» Exercise details
What lines below include the word "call"? Copy each one.

» Dataset excerpt
----------

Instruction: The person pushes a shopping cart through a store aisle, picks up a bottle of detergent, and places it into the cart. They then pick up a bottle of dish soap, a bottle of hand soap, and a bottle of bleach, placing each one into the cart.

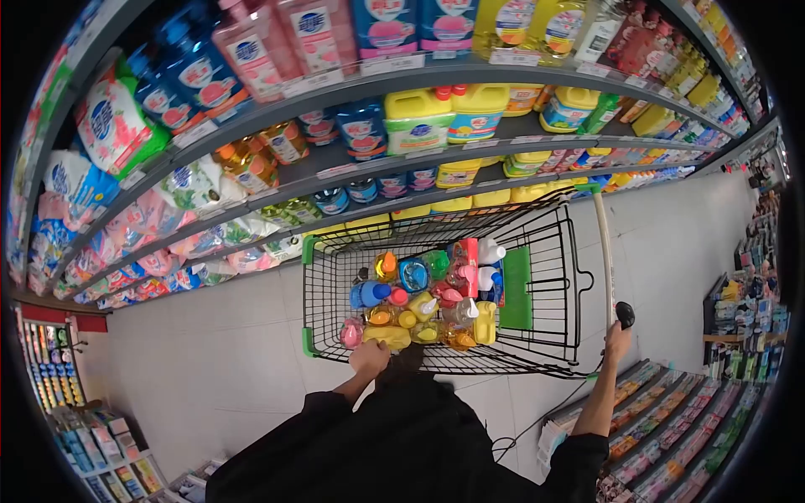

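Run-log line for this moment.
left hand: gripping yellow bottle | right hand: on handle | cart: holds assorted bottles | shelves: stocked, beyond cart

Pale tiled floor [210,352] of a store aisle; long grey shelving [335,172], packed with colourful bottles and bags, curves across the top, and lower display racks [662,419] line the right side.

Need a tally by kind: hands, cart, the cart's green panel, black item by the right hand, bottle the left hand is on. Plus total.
Hands: 2 (left hand, right hand)
Cart: 1
Green panel: 1
Black item: 1
Yellow bottle: 1
Total: 6
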### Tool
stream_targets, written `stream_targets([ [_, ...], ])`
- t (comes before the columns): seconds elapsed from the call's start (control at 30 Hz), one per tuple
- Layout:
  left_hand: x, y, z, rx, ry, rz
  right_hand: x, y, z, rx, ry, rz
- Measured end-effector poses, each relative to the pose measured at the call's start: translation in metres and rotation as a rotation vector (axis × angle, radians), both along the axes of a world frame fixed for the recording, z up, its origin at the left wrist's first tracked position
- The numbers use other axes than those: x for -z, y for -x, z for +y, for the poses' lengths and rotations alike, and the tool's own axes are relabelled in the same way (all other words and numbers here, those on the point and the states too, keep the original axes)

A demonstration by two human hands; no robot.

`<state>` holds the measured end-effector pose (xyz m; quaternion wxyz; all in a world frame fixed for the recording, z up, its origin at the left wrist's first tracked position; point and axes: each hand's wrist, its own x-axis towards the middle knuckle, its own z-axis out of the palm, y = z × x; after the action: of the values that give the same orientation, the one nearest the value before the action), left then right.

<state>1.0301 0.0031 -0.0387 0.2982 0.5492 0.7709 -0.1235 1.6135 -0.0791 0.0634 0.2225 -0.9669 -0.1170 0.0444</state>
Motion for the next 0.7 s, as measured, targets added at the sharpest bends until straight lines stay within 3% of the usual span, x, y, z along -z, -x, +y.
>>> stream_targets([
  [0.07,0.002,-0.011,0.006,0.009,0.001,-0.002,-0.008,-0.01,0.001,0.034,0.022,0.08],
  [0.13,0.008,-0.024,0.012,0.011,-0.017,-0.014,0.017,-0.041,-0.006,-0.008,0.036,-0.024],
  [0.23,0.014,-0.041,0.021,0.027,-0.034,0.003,0.001,-0.04,0.003,0.022,0.101,-0.176],
  [0.37,0.016,-0.065,0.029,0.081,-0.05,0.034,-0.027,-0.053,0.019,0.063,0.099,-0.09],
  [0.7,0.011,-0.153,0.042,-0.022,-0.249,0.064,-0.023,-0.145,0.064,-0.062,-0.067,0.017],
])
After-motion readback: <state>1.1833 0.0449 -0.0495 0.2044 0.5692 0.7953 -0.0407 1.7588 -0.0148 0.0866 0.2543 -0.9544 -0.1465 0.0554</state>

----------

» Output of the task
- t (comes before the columns): seconds elapsed from the call's start (control at 30 Hz), one per tuple
- Measured end-effector poses, each relative to the pose measured at the call's start: translation in metres and rotation as a rotation vector (axis × angle, radians), both along the axes of a world frame fixed for the recording, z up, its origin at the left wrist's first tracked position

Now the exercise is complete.